Tag Archives: ANOVA

Explaining and simulating an F distribution

I remember feeling very uncomfortable with the F distribution when I started learning statistics. It comes up when you’re learning ANOVA, which is rather complicated if you’re learning it for the first time. You learn about partitioning the sum of squares, determining degrees of freedom, calculating mean square error and mean square between-groups, putting everything in a table and finally calculating something called an F statistic. Oh, and don’t forget the assumptions of constant variance and normal distributions (although ANOVA is pretty robust to those violations). There’s a lot to take in! And that’s before you calculate a p-value. And how do you do that? You use an F distribution, which when I learned it meant I had to flip to a massive table in the back of my stats book. Where did that table come from and why do you use it for ANOVA? I didn’t know, I didn’t care. It was near the end of the semester and I was on overload.

I suspect this happens to a lot of people. You work hard to understand the normal distribution, hypothesis testing, confidence intervals, etc. throughout the semester. Then you get to ANOVA sometime in late November (or April) and it just deflates you. You will yourself to understand the rules of doing it, but any sort of intuition for it escapes you. You just want to finish the class.

This post attempts to provide an intuitive explanation of what an F distribution is with respect to one-factor ANOVA. Maybe someone will read this and benefit from it.

ANOVA stands for ANalysis Of VAriance. We’re analyzing variances to determine if there is a difference in means between more than 2 groups. In one-factor ANOVA we’re using one factor to determine group membership. Maybe we’re studying a new drug and create three groups: group A on 10 mg, group B on 5 mg, and group C on placebo. At the end of the study we measure some critical lab value. We take the mean of that lab value for the three groups. We wish to know if there is a difference in the means between those three population groups (assuming each group contains a random sample from three very large populations).

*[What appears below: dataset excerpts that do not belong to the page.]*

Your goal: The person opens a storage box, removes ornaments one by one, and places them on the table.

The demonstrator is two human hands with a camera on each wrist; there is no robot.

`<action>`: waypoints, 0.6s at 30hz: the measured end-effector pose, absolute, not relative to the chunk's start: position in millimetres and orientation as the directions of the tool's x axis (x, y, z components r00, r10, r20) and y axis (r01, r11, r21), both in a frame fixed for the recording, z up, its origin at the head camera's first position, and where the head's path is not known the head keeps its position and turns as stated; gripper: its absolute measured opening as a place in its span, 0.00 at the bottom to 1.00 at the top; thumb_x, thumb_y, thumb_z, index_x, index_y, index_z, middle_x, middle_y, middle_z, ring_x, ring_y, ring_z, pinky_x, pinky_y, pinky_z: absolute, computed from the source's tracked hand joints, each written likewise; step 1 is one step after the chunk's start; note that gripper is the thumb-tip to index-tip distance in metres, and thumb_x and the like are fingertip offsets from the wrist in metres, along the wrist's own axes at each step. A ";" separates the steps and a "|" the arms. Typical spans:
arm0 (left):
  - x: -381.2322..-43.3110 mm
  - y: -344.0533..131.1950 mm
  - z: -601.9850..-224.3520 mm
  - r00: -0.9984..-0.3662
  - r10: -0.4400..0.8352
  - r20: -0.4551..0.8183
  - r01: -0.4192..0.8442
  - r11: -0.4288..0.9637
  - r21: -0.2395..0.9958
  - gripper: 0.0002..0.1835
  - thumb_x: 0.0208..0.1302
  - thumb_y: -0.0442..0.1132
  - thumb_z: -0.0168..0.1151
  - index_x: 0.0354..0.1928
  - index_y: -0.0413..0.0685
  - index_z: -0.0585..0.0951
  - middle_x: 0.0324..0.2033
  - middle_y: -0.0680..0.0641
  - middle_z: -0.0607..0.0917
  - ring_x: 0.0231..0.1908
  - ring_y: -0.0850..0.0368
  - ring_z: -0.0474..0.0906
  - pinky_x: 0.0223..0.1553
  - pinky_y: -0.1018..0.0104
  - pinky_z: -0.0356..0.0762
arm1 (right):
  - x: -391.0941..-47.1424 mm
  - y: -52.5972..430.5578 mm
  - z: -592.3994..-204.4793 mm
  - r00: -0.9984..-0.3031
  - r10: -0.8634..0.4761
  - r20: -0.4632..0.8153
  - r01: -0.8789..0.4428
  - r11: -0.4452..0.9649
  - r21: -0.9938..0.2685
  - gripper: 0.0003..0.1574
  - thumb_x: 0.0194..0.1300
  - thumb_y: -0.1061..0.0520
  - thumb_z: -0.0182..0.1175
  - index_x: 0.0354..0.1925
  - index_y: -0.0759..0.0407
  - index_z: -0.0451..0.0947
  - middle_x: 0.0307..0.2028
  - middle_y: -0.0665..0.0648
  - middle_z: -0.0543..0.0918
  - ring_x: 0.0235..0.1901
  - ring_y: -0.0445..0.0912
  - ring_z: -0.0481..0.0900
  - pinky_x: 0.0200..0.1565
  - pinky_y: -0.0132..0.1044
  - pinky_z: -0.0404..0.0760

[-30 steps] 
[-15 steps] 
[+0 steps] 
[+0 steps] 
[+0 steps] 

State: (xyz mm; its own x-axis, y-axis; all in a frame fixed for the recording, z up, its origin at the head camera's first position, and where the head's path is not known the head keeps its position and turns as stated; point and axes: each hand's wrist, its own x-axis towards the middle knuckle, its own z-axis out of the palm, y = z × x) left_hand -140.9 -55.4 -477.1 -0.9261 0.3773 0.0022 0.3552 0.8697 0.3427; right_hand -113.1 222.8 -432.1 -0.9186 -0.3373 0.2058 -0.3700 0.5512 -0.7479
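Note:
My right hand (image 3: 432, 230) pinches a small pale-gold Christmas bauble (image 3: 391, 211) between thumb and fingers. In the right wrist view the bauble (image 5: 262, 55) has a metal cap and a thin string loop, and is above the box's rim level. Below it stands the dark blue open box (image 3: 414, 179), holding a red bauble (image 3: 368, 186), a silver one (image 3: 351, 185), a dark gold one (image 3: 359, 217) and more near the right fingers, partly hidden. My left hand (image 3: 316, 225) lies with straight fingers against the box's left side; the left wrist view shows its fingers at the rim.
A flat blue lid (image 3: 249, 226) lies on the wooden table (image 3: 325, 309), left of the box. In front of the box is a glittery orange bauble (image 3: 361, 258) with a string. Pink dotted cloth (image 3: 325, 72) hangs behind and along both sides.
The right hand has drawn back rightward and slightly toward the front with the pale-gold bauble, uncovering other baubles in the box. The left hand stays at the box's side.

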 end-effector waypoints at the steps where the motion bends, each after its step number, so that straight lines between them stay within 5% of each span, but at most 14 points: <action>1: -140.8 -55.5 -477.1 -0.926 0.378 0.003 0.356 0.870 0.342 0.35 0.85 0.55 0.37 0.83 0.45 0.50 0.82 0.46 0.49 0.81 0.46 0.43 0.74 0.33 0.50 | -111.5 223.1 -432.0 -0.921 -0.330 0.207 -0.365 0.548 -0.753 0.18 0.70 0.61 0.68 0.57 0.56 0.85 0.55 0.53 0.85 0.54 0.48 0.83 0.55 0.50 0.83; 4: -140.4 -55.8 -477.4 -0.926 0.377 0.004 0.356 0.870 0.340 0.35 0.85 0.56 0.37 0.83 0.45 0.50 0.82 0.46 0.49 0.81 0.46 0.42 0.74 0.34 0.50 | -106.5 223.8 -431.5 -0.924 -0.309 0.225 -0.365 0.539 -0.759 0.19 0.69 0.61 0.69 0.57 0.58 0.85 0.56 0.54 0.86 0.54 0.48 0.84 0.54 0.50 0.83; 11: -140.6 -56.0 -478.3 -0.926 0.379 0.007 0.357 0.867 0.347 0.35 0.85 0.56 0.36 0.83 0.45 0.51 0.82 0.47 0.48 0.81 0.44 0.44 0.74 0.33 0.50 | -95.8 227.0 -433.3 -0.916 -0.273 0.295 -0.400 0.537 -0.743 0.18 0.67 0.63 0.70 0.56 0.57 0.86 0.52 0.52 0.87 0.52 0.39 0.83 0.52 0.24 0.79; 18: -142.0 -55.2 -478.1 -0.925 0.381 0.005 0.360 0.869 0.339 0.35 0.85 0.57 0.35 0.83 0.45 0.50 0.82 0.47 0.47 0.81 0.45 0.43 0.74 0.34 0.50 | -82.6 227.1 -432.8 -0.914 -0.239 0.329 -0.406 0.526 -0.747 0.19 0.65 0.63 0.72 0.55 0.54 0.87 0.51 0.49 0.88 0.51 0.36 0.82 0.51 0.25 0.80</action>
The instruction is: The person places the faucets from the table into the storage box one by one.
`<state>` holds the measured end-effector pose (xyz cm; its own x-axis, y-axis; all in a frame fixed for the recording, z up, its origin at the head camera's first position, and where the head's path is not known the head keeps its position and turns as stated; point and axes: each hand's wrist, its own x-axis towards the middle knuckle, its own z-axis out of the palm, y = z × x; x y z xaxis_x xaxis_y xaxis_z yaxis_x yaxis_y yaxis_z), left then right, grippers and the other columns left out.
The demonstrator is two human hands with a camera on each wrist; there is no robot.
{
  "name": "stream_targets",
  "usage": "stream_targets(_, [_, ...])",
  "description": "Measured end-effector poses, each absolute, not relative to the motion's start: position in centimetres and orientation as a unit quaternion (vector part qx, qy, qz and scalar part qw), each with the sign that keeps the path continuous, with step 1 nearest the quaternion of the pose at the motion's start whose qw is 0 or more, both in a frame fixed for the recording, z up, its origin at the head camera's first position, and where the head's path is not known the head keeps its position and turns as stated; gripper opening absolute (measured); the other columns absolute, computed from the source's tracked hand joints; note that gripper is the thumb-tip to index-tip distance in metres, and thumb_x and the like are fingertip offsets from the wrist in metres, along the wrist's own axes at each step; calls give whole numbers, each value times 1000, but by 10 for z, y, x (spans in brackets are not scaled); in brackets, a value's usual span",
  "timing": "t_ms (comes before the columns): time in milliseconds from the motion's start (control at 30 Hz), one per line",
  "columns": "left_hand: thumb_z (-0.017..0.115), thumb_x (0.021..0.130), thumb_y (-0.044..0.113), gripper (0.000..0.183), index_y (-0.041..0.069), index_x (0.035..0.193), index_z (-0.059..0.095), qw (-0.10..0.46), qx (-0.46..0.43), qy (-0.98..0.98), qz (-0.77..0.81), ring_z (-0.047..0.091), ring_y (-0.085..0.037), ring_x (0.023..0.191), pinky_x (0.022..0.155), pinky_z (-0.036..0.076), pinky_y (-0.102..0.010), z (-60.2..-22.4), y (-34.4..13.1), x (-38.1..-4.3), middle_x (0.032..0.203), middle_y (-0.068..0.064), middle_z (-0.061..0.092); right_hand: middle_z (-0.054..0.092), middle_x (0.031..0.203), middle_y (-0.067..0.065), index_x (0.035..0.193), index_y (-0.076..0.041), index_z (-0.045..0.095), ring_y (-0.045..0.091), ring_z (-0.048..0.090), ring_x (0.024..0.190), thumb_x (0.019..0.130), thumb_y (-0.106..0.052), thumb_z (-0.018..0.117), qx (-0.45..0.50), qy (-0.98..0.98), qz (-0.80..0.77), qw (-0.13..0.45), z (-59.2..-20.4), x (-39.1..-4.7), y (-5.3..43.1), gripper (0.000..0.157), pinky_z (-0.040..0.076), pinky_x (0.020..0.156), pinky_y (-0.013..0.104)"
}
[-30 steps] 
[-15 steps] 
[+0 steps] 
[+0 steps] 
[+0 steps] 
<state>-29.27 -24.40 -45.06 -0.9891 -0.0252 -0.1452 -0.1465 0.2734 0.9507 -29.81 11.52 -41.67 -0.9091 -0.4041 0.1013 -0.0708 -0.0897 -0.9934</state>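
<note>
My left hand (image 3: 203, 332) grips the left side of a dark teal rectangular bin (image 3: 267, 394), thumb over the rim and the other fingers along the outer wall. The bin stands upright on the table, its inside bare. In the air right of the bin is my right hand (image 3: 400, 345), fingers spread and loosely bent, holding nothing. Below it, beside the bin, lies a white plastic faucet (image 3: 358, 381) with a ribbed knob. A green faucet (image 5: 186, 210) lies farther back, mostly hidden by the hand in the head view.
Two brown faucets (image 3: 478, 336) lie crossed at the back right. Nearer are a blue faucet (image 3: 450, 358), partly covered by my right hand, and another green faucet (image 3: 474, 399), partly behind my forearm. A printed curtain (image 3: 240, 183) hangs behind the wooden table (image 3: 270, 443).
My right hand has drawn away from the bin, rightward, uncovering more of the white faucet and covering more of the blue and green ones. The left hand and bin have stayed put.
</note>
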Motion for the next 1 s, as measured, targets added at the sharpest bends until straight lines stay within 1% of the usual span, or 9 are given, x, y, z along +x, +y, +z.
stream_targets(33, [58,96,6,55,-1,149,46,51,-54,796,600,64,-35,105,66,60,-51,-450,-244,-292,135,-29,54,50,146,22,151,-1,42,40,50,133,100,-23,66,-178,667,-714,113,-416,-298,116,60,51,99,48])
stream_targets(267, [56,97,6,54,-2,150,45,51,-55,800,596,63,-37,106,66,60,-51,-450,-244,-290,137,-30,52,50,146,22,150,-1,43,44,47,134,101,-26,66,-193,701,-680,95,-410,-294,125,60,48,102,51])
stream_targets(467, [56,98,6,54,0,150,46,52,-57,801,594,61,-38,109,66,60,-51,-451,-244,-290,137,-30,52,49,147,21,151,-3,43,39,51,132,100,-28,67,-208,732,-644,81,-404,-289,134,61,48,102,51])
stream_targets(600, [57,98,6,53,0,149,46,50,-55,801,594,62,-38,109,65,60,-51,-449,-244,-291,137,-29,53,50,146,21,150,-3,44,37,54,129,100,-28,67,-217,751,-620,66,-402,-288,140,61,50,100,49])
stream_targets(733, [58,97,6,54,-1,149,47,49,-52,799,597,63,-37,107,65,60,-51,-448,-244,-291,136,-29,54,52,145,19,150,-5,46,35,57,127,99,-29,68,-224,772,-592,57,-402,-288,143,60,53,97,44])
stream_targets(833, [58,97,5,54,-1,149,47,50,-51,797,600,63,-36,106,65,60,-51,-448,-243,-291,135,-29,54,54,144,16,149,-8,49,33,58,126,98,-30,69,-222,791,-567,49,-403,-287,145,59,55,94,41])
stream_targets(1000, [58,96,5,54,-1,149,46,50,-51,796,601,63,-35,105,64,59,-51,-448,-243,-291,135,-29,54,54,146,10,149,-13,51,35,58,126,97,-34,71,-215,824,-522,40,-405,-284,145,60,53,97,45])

The basic idea is to estimate two variances and form a ratio of those variances. If the variances are about the same, the ratio will be close to 1 and we have no evidence that the populations means differ based on our sample.

One variance is simply the mean of the group variances. Say you have three groups. Take the variance of each group and then find the average of those variances. That’s called the mean square error (MSE). In symbol-free mathematical speak, for three groups we have:

MSE = variance(group A) + variance(group B) + variance(group C) / 3

The other variance is the variance of the sample means multiplied by the number of items in each group (assuming equal sample sizes in each group). That’s called mean square between groups (MSB). It looks something like this:

MSB = variance(group means)*(n)

The F statistic is the ratio of these two variances: F = MSB/MSE

Now if the groups have the same means and same variance and are normally distributed, the F statistic has an F distribution. In other words, if we were to run our experiment hundreds and hundreds of times on three groups with the same mean and variance from a normal distribution, calculate the F statistic each time, and then make a histogram of all our F statistics, our histogram would have a shape that can be modeled with an F distribution.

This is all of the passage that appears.